__Your goal__
Below are some records. Return exactly the lines from the one with "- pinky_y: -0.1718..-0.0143" to the one with "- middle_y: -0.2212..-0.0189", and nothing else.

Stored data

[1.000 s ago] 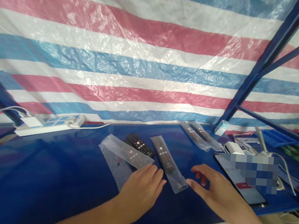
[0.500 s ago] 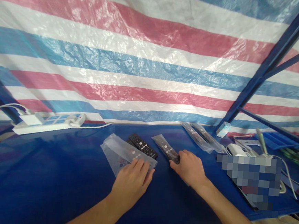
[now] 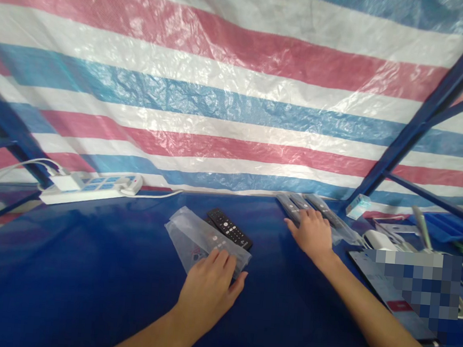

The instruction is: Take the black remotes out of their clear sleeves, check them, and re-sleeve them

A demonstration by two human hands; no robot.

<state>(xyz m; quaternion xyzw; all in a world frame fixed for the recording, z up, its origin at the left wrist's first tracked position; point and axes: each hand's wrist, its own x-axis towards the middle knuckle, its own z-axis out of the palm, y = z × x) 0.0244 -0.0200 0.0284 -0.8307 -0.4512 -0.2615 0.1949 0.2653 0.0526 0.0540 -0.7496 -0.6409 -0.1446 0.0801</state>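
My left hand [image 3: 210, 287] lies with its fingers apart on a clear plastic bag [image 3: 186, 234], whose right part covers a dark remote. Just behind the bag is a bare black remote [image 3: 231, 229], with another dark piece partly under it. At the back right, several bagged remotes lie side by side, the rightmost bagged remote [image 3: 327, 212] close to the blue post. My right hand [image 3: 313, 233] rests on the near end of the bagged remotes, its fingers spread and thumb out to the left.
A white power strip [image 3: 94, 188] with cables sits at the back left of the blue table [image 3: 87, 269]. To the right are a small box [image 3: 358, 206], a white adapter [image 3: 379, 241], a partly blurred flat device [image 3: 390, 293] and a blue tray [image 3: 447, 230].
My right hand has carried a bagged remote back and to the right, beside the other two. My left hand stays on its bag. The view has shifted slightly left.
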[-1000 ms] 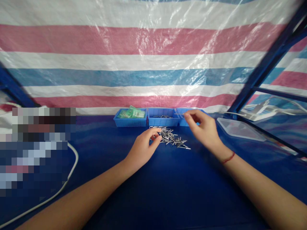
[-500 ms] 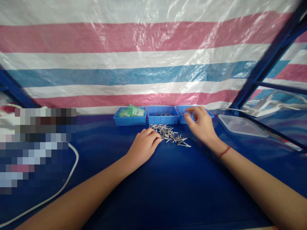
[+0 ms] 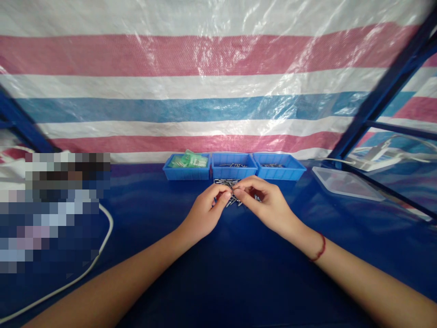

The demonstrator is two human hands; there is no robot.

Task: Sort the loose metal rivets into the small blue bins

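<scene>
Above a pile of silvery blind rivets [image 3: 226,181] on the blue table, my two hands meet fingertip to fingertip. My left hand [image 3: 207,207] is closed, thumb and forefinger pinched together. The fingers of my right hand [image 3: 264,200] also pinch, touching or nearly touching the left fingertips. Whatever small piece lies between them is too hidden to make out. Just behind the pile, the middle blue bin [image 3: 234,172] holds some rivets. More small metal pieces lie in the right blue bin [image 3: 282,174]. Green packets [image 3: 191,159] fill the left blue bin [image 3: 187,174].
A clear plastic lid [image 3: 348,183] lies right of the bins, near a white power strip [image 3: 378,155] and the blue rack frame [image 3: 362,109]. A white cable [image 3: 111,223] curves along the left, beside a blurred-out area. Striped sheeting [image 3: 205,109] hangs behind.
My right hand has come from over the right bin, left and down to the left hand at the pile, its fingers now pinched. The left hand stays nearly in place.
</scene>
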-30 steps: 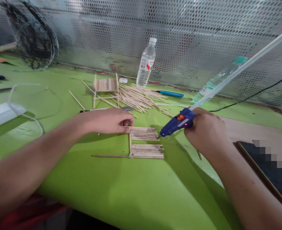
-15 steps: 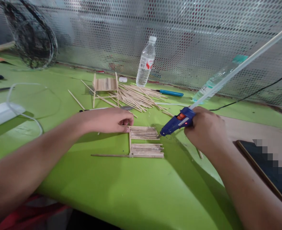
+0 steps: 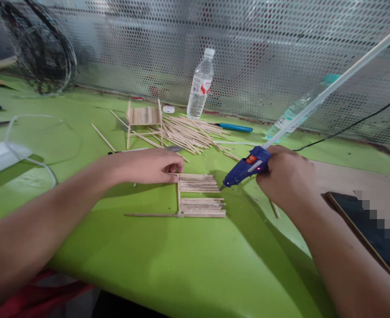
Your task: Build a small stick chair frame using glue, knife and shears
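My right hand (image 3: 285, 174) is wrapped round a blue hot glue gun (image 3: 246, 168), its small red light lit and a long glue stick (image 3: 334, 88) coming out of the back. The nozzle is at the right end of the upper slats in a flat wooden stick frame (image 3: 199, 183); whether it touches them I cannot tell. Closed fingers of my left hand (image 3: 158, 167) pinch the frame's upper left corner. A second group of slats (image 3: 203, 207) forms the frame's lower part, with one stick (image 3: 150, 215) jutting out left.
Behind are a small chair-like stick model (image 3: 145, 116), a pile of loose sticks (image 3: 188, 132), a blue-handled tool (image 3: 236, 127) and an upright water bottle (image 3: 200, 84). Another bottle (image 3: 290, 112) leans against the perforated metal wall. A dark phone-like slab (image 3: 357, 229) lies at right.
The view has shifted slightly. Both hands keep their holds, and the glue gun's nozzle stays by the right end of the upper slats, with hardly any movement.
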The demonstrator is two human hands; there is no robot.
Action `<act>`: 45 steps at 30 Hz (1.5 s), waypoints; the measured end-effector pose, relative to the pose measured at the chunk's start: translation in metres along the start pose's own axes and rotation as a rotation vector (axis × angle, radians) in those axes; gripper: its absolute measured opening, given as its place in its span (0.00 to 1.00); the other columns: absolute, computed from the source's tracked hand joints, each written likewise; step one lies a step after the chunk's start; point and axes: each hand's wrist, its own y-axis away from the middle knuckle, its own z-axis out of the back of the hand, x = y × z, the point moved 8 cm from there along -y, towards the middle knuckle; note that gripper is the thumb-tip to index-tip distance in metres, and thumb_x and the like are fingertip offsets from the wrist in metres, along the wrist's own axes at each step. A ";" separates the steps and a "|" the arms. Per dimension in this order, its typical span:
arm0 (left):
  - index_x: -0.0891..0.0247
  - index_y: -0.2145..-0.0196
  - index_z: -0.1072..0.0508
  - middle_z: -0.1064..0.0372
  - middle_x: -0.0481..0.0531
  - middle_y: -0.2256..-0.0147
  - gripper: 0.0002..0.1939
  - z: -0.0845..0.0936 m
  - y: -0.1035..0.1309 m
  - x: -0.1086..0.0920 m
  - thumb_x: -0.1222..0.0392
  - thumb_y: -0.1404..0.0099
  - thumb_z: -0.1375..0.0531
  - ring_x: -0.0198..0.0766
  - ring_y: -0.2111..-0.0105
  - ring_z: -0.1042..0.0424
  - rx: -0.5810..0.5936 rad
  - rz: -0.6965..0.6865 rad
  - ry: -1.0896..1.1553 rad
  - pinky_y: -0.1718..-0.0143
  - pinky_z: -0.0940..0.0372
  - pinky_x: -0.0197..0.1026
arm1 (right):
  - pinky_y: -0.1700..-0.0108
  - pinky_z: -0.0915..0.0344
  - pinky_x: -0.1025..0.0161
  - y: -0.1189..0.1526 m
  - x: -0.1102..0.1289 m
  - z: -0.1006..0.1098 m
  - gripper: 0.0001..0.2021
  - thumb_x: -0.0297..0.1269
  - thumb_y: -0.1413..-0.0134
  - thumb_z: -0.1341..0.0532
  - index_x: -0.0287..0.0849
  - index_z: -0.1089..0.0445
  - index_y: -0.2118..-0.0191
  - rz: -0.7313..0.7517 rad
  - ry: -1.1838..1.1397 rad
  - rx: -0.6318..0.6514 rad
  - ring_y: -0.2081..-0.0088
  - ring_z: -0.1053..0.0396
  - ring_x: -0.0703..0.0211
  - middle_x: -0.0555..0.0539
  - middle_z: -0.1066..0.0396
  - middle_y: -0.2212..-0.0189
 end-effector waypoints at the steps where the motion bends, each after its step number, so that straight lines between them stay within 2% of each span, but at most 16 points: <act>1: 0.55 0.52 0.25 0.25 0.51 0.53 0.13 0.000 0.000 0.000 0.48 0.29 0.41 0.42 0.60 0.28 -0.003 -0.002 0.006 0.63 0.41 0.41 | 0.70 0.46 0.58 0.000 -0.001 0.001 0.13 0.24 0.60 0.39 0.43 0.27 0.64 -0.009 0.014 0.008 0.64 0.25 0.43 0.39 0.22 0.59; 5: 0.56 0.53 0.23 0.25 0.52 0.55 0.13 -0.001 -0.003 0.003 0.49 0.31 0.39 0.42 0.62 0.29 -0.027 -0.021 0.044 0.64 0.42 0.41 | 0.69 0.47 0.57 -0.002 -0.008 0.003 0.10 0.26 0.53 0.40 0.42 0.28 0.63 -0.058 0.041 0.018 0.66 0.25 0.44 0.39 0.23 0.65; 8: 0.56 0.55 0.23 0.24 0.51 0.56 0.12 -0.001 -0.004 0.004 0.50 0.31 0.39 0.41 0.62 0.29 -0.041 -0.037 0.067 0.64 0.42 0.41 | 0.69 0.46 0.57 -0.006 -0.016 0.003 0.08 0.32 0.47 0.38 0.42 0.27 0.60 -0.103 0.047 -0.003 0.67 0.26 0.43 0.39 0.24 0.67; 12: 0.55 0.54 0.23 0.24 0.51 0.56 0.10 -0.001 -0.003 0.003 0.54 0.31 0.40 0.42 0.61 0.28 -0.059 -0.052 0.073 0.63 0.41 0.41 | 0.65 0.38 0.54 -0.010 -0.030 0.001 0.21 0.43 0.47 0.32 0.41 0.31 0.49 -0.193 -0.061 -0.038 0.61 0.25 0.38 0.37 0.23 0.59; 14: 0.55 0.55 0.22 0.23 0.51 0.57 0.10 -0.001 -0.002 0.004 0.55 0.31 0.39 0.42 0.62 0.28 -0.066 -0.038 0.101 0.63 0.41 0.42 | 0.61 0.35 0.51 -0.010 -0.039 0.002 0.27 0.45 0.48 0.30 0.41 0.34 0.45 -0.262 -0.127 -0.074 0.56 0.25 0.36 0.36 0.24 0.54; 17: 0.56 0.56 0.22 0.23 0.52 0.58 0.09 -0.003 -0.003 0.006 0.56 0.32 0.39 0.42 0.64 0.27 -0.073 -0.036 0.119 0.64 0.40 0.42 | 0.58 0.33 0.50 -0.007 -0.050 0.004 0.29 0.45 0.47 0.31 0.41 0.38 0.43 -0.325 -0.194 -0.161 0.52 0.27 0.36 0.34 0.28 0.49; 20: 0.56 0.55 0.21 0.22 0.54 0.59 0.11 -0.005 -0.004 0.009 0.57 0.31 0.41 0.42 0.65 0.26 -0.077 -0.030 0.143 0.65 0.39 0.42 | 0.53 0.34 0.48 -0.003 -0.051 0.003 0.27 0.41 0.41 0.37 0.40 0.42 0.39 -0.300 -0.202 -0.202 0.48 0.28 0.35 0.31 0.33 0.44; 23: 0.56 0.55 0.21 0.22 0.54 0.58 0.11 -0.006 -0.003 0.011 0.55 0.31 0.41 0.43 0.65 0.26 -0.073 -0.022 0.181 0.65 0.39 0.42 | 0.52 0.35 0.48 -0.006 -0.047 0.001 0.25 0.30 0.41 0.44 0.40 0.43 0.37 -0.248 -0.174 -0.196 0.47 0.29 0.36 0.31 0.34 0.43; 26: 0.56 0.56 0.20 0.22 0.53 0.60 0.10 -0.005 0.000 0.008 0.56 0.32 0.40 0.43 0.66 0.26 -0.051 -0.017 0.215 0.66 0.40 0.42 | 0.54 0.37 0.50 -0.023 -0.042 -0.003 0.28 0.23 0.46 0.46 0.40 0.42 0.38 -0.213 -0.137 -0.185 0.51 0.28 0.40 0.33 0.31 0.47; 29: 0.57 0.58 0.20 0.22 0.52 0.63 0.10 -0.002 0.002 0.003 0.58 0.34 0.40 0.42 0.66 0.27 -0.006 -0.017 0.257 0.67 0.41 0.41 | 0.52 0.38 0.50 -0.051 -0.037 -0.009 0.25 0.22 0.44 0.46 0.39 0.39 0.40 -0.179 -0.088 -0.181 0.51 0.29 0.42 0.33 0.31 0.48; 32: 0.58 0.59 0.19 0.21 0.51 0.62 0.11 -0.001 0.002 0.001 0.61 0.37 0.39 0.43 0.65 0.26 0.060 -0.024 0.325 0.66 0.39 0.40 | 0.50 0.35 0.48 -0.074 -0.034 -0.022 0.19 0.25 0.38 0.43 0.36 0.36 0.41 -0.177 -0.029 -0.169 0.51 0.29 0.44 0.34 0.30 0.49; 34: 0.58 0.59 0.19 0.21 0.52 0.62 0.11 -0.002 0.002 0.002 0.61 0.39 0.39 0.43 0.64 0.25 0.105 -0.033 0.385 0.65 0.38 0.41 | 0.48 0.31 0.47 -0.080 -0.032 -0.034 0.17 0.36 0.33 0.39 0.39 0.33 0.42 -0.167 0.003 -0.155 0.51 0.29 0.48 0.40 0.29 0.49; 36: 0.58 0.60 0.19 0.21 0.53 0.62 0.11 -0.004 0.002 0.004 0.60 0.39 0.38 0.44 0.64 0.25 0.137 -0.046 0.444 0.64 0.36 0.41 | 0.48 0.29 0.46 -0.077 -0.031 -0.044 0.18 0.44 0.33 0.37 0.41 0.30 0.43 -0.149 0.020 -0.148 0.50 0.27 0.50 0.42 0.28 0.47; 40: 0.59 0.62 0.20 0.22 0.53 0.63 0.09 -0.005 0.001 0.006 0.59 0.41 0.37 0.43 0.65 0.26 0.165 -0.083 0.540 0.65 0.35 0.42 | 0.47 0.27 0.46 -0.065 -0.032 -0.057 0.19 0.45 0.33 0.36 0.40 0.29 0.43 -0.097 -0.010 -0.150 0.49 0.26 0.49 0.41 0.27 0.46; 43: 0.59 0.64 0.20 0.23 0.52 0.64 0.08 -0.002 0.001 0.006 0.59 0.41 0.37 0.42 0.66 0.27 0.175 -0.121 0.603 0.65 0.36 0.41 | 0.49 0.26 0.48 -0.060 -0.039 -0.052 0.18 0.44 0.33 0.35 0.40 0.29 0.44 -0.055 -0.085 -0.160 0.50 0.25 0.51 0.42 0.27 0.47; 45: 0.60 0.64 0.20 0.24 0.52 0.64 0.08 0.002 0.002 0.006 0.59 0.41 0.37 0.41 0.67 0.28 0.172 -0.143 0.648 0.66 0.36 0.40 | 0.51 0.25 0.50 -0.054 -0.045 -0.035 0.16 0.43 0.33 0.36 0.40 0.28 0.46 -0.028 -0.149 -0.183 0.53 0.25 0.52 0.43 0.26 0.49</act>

__Exercise output__
  - pinky_y: -0.1718..-0.0143
  - pinky_z: -0.0940..0.0372
  - pinky_x: -0.0197..0.1026
arm1 (right):
  - pinky_y: -0.1700..-0.0108
  - pinky_z: -0.0915..0.0344
  - pinky_x: -0.1025..0.0161
  - y: -0.1189..0.1526 m
  - x: -0.1102..0.1289 m
  - z: -0.1006..0.1098 m
  - gripper: 0.0001..0.2021
  - thumb_x: -0.0297..0.1269
  - thumb_y: -0.1413..-0.0134
  - thumb_z: -0.1341..0.0532
  - index_x: -0.0287..0.0849
  - index_z: -0.1089..0.0445
  - index_y: -0.2118..-0.0191
  - rz: -0.7313..0.7517 rad
  - ry: -1.1838..1.1397 rad
  - rx: -0.6318..0.6514 rad
  - ring_y: -0.2081..-0.0088
  - ring_z: -0.1053..0.0396
  - ring_x: -0.0703..0.0211
  - middle_x: -0.0555..0.0539
  - middle_z: -0.1066..0.0396
  - middle_y: -0.2212..-0.0189

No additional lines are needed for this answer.